Арлинг проводил стражника до навеса, где собрались охрана Сейфуллаха. Он испытывал сильное искушение воспользоваться правом первого слуги капитана и отправить несколько человек на разведку. Тем самым, испортив себе остаток дня. Вспыльчивый начальник стражи, наверняка, усмотрел бы в этом личное оскорбление.
«Ладно, пусть сегодня все будет правильно», — решил халруджи, перешагивая через натянутые веревки шатров и навесов. Они едва ощутимо дрожали в потоках теплого ветра, постанывая от прикосновений мелких песчинок, рассыпанных в воздухе. Идти в шатер Сейфуллаха не хотелось.
«Ведь проблема не в том, что начальник стражи откажется послать смотровых еще раз», — подумалось ему. Вазир, который стремился любым способом занять теплое место при дворе Аджухама в Балидете, несомненно, отправит целый отряд прочесать окрестности вплоть до самого города. «Проблема в том, что ты устал от этой игры», — заключил Арлинг и внезапно остановился. Это были опасные мысли, которые следовало немедленно развеять по ветру. Если он и дальше будет допускать их, то три года службы у Сейфуллаха превратятся в чистые листы его жизни.
Сейфуллах Аджухам, как и подобает капитану каравана и сыну главы Торговой Гильдии Балидета, разместился в просторном шатре, в котором умещались приемная, три гостиных, спальная, кабинет, столовая, оружейная и небольшое помещение для личного слуги, то есть, для Арлинга. Роскошь, от которой халруджи отвык за годы жизни в Сикелии, раздражала его не меньше, чем повязка слепого.
Пустыня не изменила своего поведения, по-прежнему настораживая непривычным молчанием. На миг ему показалось, что он услышал крадущиеся шаги песчаного льва в зарослях чингиля, но звук был слишком невнятным, чтобы с точностью определить его происхождение. Да и от кустов его отделяло приличное расстояние в сотню салей.

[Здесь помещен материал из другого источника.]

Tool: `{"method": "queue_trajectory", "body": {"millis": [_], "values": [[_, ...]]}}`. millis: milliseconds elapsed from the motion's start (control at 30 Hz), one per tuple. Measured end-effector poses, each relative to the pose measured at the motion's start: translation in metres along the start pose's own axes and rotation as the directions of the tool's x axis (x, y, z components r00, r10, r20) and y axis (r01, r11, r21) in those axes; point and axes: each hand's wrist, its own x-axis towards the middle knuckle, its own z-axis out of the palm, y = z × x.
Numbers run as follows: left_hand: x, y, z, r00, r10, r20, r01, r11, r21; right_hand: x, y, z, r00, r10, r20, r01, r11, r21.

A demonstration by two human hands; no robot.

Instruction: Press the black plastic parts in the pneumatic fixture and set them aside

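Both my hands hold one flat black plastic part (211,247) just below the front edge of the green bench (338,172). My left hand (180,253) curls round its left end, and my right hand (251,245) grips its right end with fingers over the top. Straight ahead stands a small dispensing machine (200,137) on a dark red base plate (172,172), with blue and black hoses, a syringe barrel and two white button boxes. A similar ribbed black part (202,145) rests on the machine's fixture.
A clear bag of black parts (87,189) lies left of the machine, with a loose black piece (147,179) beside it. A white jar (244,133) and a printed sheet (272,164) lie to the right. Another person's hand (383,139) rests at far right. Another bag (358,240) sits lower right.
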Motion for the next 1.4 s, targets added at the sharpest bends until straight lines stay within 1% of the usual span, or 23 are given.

Арлинг почувствовал на себе взгляд раньше, чем осознал, что за ним наблюдали.
Перед шатром Сейфуллаха стоял молодой нарзид, привязанный к столбу за кражу сладостей, которые капитан вез для невесты. И хотя мальчишка едва притронулся к леденцам и даже не вскрыл ларец с рахат-лукумом, Аджухам велел выбросить лакомство псам, а нарзида оставить до утра без одежды, чтобы холод и песчаные москиты на всю жизнь отбили у него охоту к воровству. Но слуге повезло. Ночь была безветренной и теплой, а из лагеря, похоже, улетела последняя муха. Вазир считал, что Сейфуллах проявил ненужную мягкость, отказавшись рубить мальчишке левую руку — обычная участь, которая ожидала всех воров в Балидете. Халруджи был против таких мер, но хорошая порка слуге бы не помешала.